* Exercise instructions *
The answer must be only the lines below from the one holding "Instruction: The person" down to the one holding "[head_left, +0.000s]", ends included, printed exactly; please omit all pictures.

* Data for this exercise *
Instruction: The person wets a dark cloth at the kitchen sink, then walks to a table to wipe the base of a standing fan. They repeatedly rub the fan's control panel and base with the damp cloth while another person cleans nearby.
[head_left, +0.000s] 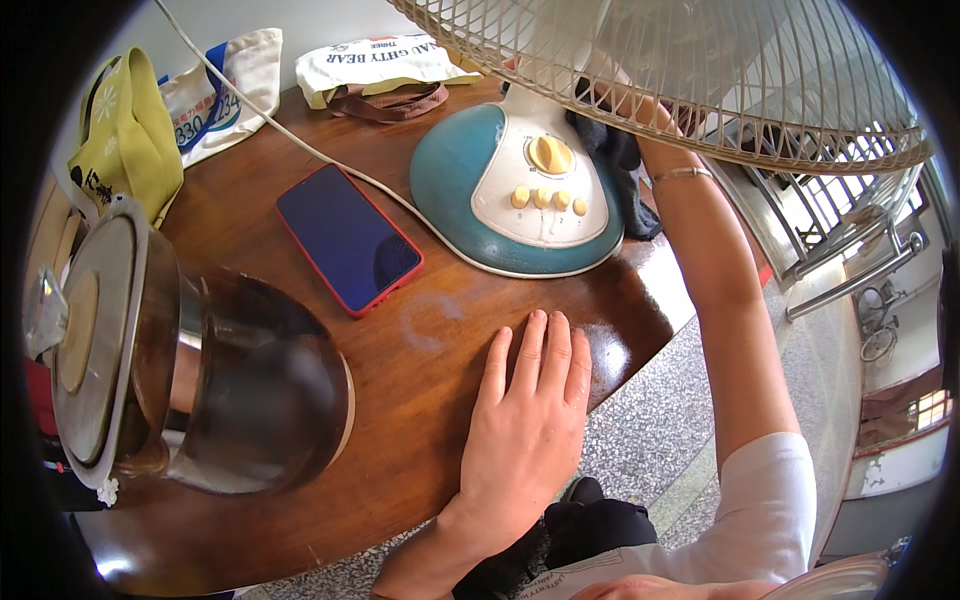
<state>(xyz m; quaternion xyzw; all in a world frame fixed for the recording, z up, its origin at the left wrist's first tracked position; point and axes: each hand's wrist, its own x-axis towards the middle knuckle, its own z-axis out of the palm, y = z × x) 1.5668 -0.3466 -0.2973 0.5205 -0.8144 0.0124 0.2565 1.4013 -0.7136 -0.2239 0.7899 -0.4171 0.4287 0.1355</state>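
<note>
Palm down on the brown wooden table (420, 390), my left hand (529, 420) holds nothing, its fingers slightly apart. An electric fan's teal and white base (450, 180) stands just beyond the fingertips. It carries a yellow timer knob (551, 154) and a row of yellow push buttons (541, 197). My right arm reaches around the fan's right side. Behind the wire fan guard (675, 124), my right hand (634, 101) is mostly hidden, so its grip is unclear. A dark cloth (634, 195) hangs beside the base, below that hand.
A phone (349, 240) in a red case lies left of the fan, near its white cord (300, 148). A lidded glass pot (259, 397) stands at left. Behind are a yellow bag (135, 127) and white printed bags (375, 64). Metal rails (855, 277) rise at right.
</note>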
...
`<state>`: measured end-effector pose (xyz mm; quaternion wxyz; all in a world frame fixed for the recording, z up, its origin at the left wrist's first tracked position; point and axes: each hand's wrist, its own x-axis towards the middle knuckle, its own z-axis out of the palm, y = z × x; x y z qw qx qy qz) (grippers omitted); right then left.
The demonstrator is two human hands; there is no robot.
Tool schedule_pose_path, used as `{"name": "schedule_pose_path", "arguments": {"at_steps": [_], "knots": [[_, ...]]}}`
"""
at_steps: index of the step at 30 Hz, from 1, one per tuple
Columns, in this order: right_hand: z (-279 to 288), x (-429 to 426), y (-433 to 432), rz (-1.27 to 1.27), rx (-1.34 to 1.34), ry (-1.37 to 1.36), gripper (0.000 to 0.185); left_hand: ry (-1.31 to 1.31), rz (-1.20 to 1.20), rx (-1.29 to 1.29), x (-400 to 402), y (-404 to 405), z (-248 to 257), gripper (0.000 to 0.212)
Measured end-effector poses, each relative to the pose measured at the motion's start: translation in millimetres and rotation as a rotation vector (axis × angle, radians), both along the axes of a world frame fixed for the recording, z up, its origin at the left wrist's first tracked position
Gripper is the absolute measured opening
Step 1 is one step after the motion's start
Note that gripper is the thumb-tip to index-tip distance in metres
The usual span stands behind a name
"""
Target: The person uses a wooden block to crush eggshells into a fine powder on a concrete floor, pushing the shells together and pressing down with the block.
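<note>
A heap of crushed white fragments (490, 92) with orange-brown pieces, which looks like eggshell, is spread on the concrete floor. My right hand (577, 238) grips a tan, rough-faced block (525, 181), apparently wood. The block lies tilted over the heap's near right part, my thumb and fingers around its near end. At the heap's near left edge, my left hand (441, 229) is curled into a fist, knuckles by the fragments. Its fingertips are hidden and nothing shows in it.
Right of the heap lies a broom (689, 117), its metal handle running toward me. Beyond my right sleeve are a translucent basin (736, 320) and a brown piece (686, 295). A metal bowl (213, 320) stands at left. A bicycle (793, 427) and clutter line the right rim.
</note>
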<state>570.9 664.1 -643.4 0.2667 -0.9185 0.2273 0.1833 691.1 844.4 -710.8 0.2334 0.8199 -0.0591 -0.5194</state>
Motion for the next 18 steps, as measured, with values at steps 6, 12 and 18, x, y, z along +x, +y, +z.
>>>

* Answer for the task *
Instruction: The person wets a dark cloth at the kitchen sink, then walks to a table to wipe the base of a standing fan. They repeatedly rub the fan's control panel and base with the damp cloth while another person cleans nearby.
[head_left, +0.000s] 

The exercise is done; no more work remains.